TASK DESCRIPTION
For each line below that holds the word "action", make a copy.

DATA FOR PROCESSING
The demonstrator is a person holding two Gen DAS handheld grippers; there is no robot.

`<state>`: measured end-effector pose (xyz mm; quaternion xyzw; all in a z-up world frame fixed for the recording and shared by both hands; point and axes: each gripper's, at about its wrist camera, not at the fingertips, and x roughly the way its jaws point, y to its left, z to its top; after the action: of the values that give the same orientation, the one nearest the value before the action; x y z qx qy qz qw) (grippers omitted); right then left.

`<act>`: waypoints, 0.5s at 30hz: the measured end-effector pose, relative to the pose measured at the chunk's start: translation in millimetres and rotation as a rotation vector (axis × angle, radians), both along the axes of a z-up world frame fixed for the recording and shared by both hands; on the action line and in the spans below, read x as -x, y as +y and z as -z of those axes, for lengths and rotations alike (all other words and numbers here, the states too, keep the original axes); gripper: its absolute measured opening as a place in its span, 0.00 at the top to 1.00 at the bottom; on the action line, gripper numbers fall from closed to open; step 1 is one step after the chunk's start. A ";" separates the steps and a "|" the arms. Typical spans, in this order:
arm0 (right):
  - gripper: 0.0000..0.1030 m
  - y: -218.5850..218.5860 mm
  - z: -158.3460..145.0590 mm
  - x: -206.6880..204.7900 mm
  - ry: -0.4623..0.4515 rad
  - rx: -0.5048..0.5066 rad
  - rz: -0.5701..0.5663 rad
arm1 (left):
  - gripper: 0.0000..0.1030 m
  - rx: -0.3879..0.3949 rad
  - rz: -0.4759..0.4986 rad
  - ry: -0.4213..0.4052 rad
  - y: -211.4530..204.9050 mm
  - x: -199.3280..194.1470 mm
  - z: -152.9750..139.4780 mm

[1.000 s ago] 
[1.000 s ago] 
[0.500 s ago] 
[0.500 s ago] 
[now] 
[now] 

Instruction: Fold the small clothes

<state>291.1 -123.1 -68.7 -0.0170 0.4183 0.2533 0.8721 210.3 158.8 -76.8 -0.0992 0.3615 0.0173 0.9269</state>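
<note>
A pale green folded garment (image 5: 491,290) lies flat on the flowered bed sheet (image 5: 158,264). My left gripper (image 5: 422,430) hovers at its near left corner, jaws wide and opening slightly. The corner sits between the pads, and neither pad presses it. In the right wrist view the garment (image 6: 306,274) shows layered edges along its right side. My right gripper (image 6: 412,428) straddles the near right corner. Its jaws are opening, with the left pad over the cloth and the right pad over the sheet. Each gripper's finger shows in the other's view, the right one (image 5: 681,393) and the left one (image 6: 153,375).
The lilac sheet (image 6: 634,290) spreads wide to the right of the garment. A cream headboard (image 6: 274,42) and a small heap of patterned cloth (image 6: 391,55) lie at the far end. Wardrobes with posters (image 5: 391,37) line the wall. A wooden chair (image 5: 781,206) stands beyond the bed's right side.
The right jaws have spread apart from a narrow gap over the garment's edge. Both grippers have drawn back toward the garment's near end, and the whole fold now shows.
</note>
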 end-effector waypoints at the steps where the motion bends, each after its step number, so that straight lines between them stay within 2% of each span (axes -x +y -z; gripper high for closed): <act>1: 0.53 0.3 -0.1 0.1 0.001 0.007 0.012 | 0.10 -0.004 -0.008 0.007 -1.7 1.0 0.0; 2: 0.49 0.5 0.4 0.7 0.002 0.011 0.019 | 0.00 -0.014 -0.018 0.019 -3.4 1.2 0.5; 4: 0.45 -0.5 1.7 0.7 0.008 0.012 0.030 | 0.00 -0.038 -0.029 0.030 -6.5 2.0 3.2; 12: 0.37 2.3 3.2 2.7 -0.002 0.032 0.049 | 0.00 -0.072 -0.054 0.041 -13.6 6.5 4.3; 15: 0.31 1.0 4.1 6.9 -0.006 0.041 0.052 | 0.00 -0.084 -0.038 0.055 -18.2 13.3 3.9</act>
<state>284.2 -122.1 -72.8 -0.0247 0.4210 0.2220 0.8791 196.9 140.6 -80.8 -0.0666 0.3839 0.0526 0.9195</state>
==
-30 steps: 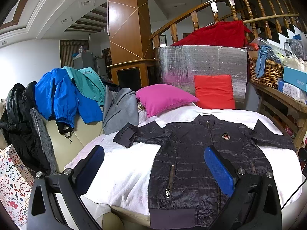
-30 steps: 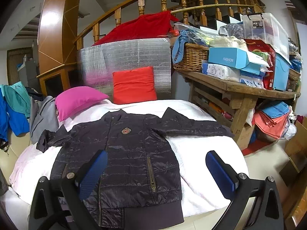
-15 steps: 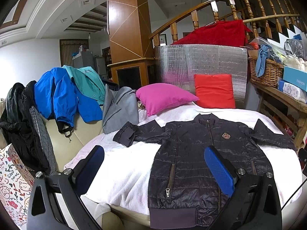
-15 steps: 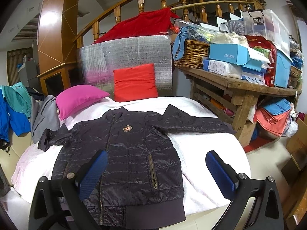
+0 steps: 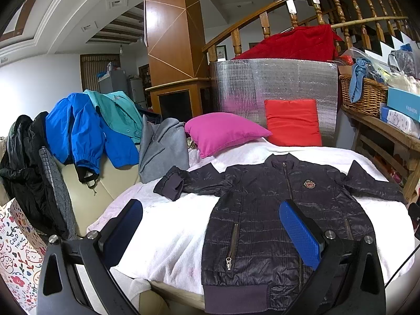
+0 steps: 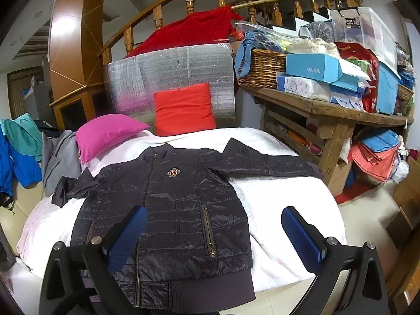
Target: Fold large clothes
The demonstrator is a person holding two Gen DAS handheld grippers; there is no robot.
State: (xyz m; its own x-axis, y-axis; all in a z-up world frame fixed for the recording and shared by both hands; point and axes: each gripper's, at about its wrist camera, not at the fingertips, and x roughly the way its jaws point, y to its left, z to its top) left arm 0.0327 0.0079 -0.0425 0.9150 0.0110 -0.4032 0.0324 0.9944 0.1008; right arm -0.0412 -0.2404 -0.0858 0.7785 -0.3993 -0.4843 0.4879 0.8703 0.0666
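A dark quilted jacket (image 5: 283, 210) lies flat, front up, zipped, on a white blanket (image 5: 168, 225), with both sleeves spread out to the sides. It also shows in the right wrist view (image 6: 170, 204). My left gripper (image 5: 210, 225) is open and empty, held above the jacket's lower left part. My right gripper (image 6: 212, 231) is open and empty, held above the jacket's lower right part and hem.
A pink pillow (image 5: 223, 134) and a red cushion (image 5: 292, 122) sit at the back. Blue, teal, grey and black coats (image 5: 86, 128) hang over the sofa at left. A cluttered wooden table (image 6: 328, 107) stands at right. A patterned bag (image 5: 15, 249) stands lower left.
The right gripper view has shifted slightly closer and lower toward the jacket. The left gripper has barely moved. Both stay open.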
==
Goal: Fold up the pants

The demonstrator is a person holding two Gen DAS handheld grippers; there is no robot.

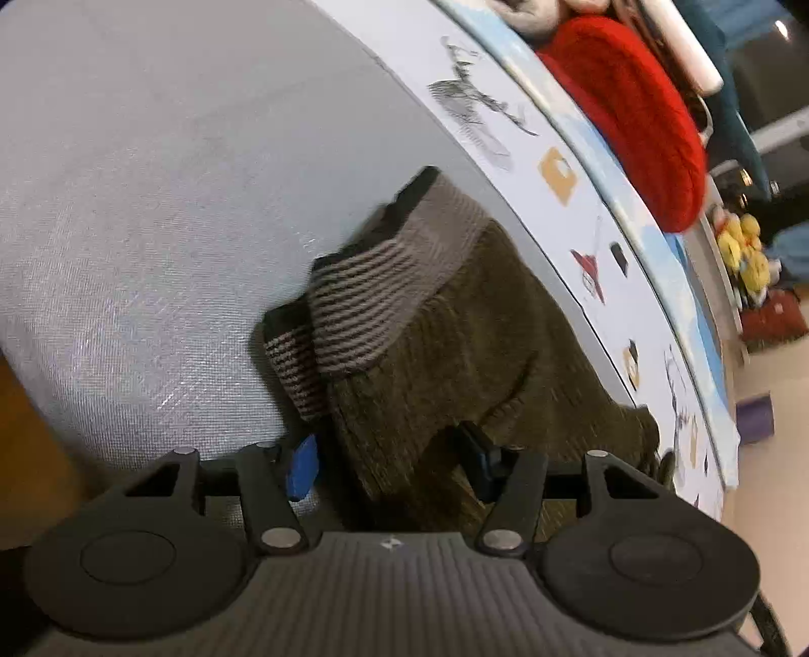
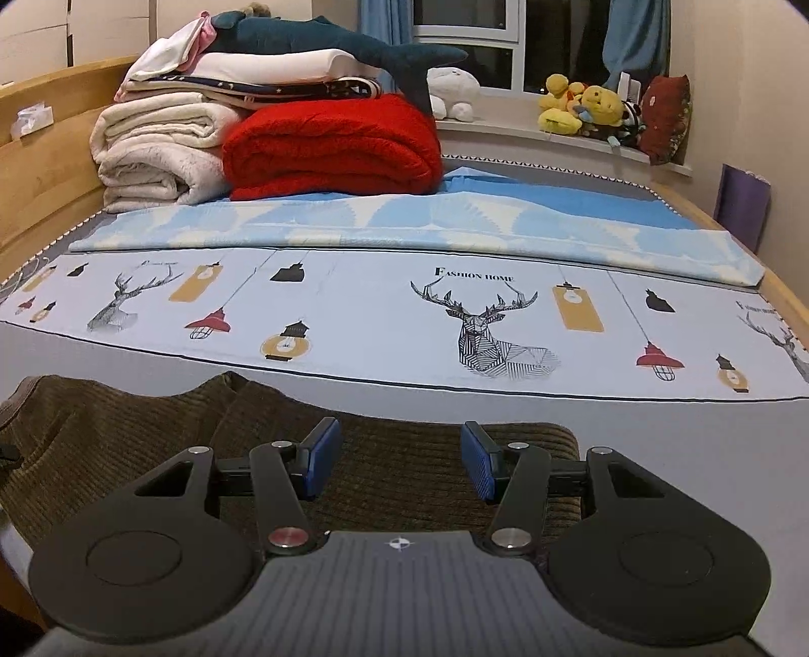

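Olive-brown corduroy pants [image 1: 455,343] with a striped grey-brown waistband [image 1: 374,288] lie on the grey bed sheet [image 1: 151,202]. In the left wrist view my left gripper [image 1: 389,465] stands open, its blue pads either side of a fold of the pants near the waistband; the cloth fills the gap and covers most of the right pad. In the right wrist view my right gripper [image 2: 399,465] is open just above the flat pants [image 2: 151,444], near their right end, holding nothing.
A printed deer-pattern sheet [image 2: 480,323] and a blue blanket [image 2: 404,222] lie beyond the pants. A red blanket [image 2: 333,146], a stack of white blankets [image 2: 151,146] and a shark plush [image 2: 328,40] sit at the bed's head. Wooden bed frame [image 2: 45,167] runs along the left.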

COMPLETED TASK
`<state>`: measured end-effector pose (xyz mm; quaternion xyzw; all in a z-up world frame fixed for the recording and shared by both hands; point and axes: each gripper's, at about its wrist camera, not at the fingertips, and x roughly the way its jaws point, y to its left, z to its top; after the action: of the values that give the same orientation, the one nearest the value before the action; x y z qx qy qz qw) (grippers omitted); right then left.
`<act>`: waypoints, 0.5s at 30hz: the measured end-effector pose, relative to the pose measured at the chunk's start: translation in millimetres and rotation as a rotation vector (axis × angle, radians), both along the axes of a z-up world frame fixed for the recording and shared by both hands; on the action line and in the spans below, read x as -x, y as +y and z as -z of those axes, for lengths and rotations alike (all other words and numbers here, the states too, keep the original axes); gripper: its absolute measured opening as a place in its span, 0.00 at the top to 1.00 at the bottom; on the action line, gripper numbers fall from closed to open; step 1 is one step after the chunk's start. A ";" separates the steps and a "|" the arms. Typical spans, in this order:

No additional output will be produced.